15 years 7 months ago
Too bad that the United States wasn’t as concerned about its mortgage systems as it has been about its immigrants. Today the United States is going through probably the worse financial crisis it is has had since 1929. This crisis was not caused by an act of nature. Those who caused it were rational human beings devoted to maximizing their profits. This crisis didn’t arise from debt or even bad debt. It is arose from *speculation* in debt. Very simply the original lenders knowingly created bad loans for the sole purpose of creating debt that could be sold for a profit. If AIG fails, the consequences are enormous!
15 years 7 months ago
Mr Miller, Thank you for providing a perspective that is hard to get from the financial pundits: that this is a crisis of greed. But as much as we can and should talk about the greed of speculative lenders, we can't let the consumer off the hook either.
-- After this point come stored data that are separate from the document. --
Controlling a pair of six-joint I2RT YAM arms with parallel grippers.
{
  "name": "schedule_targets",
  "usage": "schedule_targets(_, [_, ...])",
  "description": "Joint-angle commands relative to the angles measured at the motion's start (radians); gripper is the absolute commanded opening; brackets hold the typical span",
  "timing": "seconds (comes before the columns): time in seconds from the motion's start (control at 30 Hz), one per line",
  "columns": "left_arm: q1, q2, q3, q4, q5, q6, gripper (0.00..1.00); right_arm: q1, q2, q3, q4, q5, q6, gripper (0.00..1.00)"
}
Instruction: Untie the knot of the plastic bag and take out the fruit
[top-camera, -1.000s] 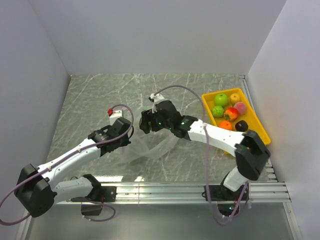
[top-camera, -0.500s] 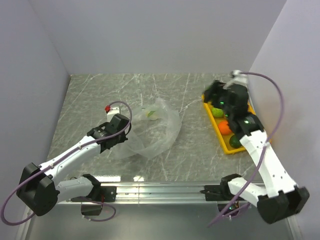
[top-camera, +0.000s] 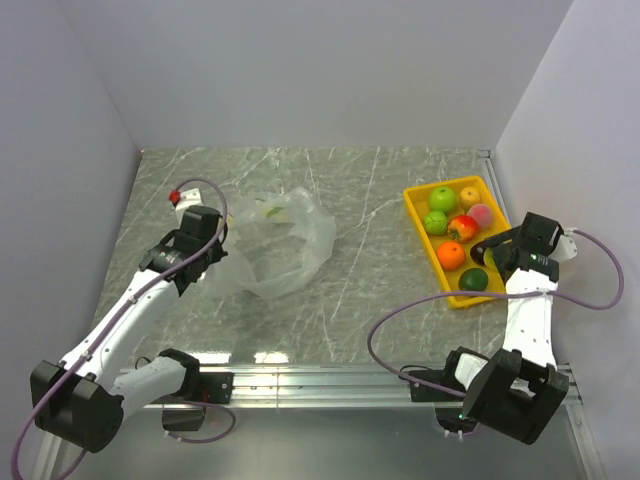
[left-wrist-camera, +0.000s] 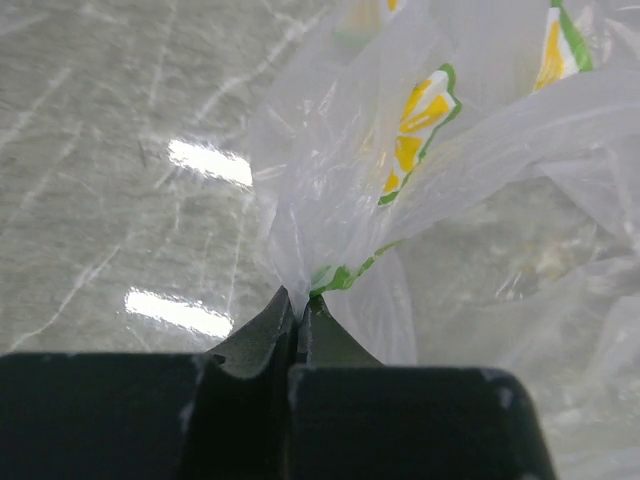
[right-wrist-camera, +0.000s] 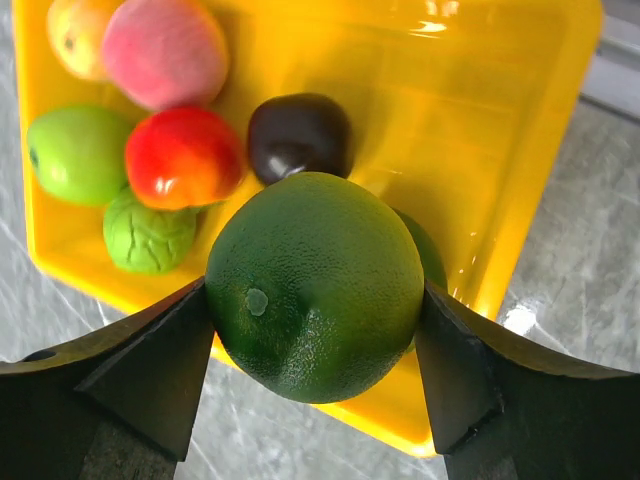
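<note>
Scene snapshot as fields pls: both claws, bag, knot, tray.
left claw: shut, pinching the bag's film
bag: crumpled on the table, no fruit seen inside
knot: can't make out
right claw: closed on green fruit, over the tray
tray: yellow, holds other fruit

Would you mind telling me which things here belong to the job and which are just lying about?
Job: plastic bag, pinched by the left gripper; green fruit in the right gripper; yellow tray holding the other fruit.
Just there: marbled table; purple cables.
</note>
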Motion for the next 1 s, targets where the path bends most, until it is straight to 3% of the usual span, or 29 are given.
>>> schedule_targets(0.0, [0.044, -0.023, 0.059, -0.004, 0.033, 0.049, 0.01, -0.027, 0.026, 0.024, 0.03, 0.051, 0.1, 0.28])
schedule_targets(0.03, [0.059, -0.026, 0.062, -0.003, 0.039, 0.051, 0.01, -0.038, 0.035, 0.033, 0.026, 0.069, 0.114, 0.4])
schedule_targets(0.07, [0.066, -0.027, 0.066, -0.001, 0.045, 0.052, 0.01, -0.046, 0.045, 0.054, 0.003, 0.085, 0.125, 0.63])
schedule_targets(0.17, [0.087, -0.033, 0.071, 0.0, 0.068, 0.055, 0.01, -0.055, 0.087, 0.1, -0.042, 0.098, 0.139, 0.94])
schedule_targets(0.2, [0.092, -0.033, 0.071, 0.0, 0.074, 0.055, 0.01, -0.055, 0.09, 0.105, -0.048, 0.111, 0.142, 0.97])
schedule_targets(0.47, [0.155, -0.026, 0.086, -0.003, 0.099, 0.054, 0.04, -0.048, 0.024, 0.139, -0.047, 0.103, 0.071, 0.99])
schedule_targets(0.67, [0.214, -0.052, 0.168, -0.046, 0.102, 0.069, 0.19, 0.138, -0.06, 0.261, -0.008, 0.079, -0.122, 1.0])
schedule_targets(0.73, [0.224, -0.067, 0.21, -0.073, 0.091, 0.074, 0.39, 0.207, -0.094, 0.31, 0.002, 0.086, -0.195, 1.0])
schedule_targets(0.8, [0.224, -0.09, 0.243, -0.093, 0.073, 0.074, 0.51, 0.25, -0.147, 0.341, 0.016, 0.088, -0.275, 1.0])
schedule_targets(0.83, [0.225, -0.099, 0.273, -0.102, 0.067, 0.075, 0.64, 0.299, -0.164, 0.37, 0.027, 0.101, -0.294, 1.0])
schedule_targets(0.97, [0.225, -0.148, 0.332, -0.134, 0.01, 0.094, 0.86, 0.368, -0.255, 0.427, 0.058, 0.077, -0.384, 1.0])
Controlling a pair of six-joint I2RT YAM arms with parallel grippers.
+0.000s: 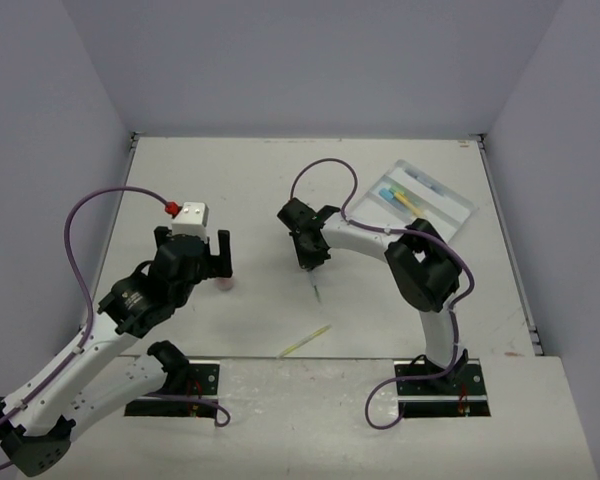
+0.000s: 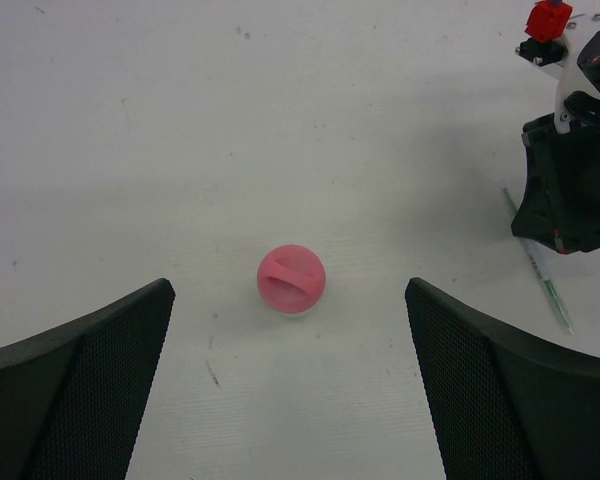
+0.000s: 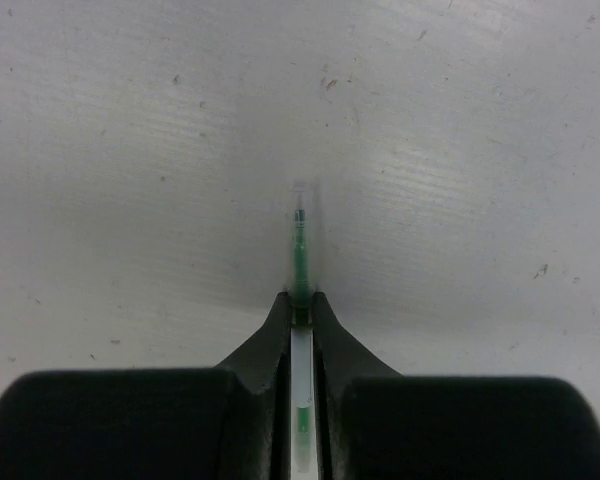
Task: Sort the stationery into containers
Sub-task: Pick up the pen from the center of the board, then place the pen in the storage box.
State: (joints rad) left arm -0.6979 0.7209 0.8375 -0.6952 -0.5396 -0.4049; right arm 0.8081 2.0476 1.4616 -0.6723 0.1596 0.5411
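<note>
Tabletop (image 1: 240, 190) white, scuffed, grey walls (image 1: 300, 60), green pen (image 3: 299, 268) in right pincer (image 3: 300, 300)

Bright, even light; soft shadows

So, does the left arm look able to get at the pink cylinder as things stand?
Probably yes. The left gripper is open, and the pink cylinder sits in the gap ahead of its jaws, with only bare table around it.
</note>
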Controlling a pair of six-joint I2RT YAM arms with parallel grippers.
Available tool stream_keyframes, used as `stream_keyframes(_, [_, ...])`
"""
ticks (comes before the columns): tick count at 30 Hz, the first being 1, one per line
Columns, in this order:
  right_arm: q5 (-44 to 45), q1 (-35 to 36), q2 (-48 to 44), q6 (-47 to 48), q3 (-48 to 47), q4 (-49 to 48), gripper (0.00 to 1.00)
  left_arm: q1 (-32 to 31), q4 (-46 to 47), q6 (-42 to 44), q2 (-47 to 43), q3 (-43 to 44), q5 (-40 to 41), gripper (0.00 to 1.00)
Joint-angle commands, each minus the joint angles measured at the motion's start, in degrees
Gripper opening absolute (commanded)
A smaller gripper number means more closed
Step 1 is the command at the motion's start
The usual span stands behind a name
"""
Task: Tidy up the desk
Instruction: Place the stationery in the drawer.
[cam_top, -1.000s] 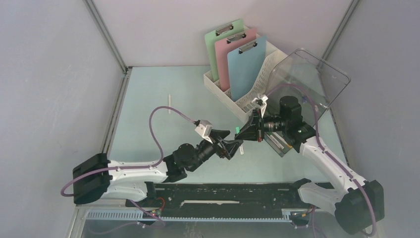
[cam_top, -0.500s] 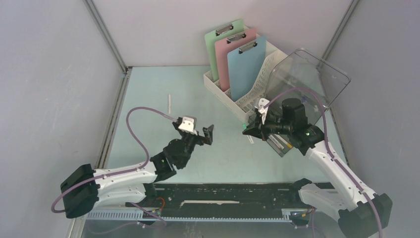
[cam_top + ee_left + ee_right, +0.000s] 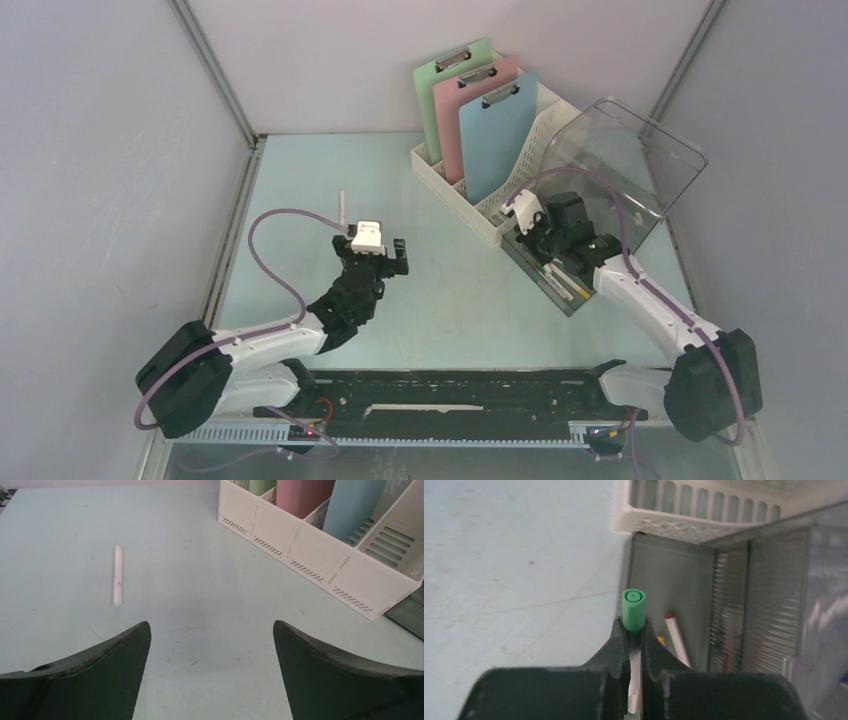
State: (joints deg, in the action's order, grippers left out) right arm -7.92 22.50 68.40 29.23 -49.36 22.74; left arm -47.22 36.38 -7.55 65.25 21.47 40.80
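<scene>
1. The desk (image 3: 300,180) is a pale mint-blue top that fills the floor of the enclosure. It runs from the arm bases at the near edge to the far wall, and everything else sits on it.
2. A clear plastic box (image 3: 625,160) stands at the far right with its lid tilted up and back. Its low tray lies nearer, just right of the rack's near end, and holds a few pens, one of them with a red tip (image 3: 676,635).
3. A white slotted file rack (image 3: 310,565) sits far and right of centre, set at an angle to the desk's edges.
4. Three clipboards stand upright in the rack, clips up: a green one (image 3: 440,85) farthest back, a pink one (image 3: 480,100) in the middle, a blue one (image 3: 497,140) nearest.
5. The left gripper (image 3: 211,625) hangs over bare desk left of centre. Its fingers are spread wide apart with nothing between them.
6. The right gripper (image 3: 633,627) hangs over the near left edge of the box tray. Its fingers are pressed together on a green-capped marker (image 3: 634,605), and the cap sticks out past the tips.
7. A white pen (image 3: 117,575) lies alone on the desk, to the far left of the left gripper and well apart from the rack.
</scene>
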Motion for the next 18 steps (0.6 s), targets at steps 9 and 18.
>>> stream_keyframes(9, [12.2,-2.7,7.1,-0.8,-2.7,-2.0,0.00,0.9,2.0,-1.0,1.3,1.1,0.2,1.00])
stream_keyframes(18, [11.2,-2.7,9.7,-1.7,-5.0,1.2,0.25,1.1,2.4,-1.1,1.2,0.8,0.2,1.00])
Yes, bad loans were sold as attractive debt, but many more people grabbed those loans than ever would have before. I realize that for some of them it may have resulted from desperation and the need to subsist in a country where wages are lagging far behind the cost of living. But some of the stories that are coming out of this mess sound like people who were truly living beyond their means. I'm not trying to blame the victim, but I am suggesting that the victims may not be entirely blameless. We are living in a America that thinks it has no limits and that includes some of our citizens who have jumped into a consumerist culture head first.